The British Equine Veterinary Association (BEVA) is strongly advising against the use of independent and unvalidated genetic testing for certain myopathies, including diseases known as type 2 polysaccharide storage myopathy (PSSM2), myofibrillar myopathy (MFM) or Muscle Integrity Myopathy.
Despite the lack of evidence to support the tests, the practice has become widespread within some breed groups and drastic results have included euthanasia of seemingly normal animals.
“There is currently no scientifically validated genetic test for PSSM2, MFM or MIM,” said Professor Richard Piercy, MA, VetMB, MS, PhD, DipACVIM, FRCVS.
“Scientists still do not know whether these are diseases at all, or whether they reflect histopathological features of non-specific muscle damage that might have various genetic but also environmental causes.
“It can of course be very tempting for a horse owner when their horse has signs that might suggest a muscle problem to seek any answer they can find, particularly when the problem is proving challenging to diagnose and manage.
“It might be even more tempting for an owner to believe an unsubstantiated genetic result when it ‘fits’ with what they have suspected.
“But given the high prevalence of the genetic variants in the horse population that are tested for, many horses will test positive just by chance – whether or not they have any disease at all.”
Although, type 1 PSSM can be diagnosed by DNA testing of a mutation that has been robustly evaluated, currently, the optimal way to identify other horses with myopathies is generally through clinical examination, biochemical testing and in some cases, by muscle biopsy.
Further, because it is not yet known what causes PSSM2, MFM or MIM or whether they are specific diseases at all, making recommendations for treatments, management or prognosis are speculative at best.

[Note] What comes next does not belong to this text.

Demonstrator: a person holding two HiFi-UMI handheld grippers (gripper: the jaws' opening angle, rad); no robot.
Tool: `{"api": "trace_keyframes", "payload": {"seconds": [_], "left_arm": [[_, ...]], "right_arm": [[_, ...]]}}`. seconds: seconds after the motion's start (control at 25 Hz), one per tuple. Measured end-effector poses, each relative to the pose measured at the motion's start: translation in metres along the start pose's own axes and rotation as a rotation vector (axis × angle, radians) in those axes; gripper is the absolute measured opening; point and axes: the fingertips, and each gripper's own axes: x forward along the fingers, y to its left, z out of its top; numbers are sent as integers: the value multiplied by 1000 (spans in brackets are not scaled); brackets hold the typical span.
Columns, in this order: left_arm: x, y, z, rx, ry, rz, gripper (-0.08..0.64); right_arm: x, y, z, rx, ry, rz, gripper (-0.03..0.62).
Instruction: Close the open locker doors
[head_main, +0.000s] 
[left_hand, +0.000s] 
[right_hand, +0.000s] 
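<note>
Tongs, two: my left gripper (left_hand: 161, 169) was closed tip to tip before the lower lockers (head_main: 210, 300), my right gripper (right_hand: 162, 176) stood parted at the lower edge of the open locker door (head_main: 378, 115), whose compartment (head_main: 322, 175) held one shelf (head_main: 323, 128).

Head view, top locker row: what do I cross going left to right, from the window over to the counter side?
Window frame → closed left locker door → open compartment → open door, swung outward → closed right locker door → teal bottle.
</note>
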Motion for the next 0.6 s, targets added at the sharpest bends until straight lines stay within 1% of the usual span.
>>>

Many of these cases thus remain idiopathic.
While there are companies in Europe and the USA offering a panel of genetic tests commercially for diagnosis of equine muscle diseases including PSSM2, MFM and MIM, BEVA does not recommend them.
“The results offered have not, to our knowledge, been scientifically validated in any peer reviewed literature or shared in any form with the scientific community,” said Professor Piercy.
“In short, there is no evidence that the offered tests identify mutations that actually cause muscle disease or indeed, are associated with disease in any way at all.”
Furthermore, a group in the US has published two papers (Valberg et al., 2020; Valberg et al., 2023) testing some of these genetic variants in different horse breeds that had been examined by muscle biopsy.
They found no association between PSSM2 (or any other muscle disease) and the genetic variants offered by the companies.
“Until results of genetic testing for PSSM2, MFM, MIM and other myopathies in horses are presented in peer reviewed, validated scientific literature that is accepted by the scientific community (as has been the case for PSSM1),” said Professor Piercy, “we do not recommend their use and certainly do not support veterinary or life decisions being made based on their results.”